Translation: A Ph.D. in a cockamamie field is not a doctor.
Nonetheless, she was not that far off track. Poor R Us, and when we did the math on paying the mortgage plus luxuries like food, it seemed a good idea to bring in whatever extra cash we could. Philly Prep did not pay its teachers a living wage, unless you were living in a pup tent in Fairmount Park.
That’s why Mackenzie had gotten his P.I. license and was working whatever hours he could manage out of the office of Ozzie Bright, retired cop and current private investigator, and I was working for C. K. Mackenzie. With him, I liked to say and think, but the truth was, for. I wasn’t licensed, and so was more or less his apprentice, and he, my supervisor, although I’m not fond of thinking in those terms. I like to consider us a partnership, not boss and employee, or pro and peon, which is closer to reality.
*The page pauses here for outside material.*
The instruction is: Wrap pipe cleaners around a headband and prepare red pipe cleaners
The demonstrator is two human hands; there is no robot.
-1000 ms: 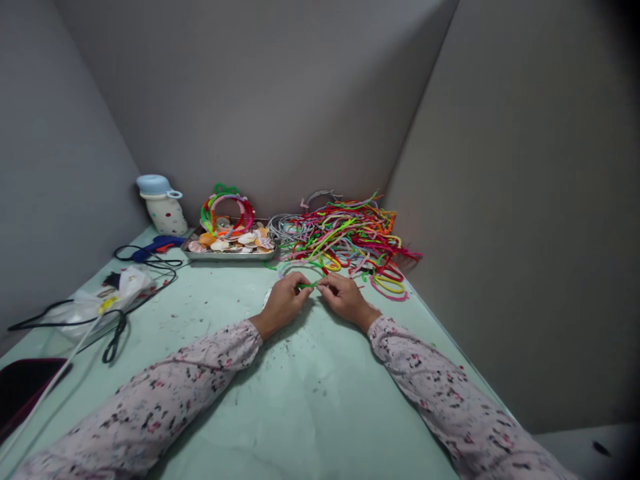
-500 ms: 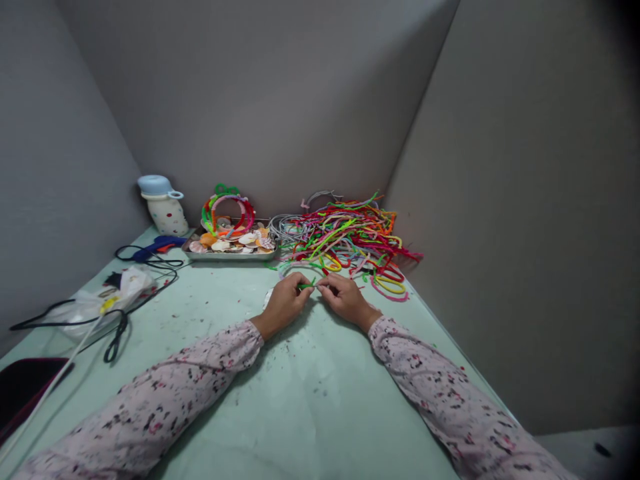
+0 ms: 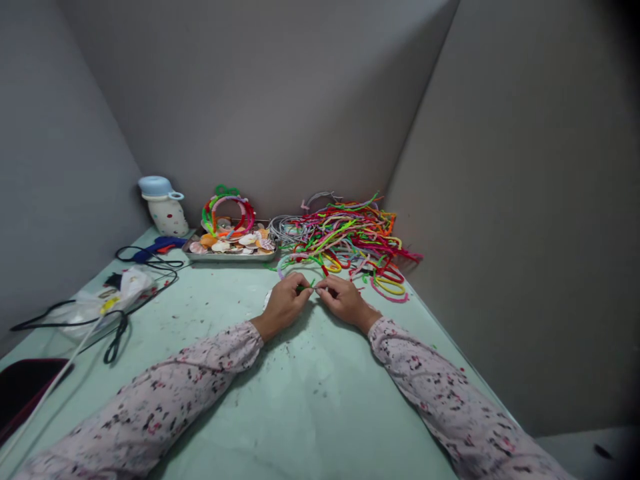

Over the course of the summer, C. K. let me try my wings at everything from interviewing witnesses and new clients to clerical chores like handling the nonstop flow of papers for discovery. The words private eye prompted images of shady gents in fedoras and platinum-blonde dames in teeter-totter high heels. Of cracking wise and trapping bad guys.
The job wasn’t exactly that. Mostly, I sat in front of a computer, or filed papers. Solo. Since our schedules seldom overlapped—I was at school while he was working, and at the office while he was in school—the “working together” part was as fictional as the fedoras, but we were definitely partners at trying to help our communal bottom line.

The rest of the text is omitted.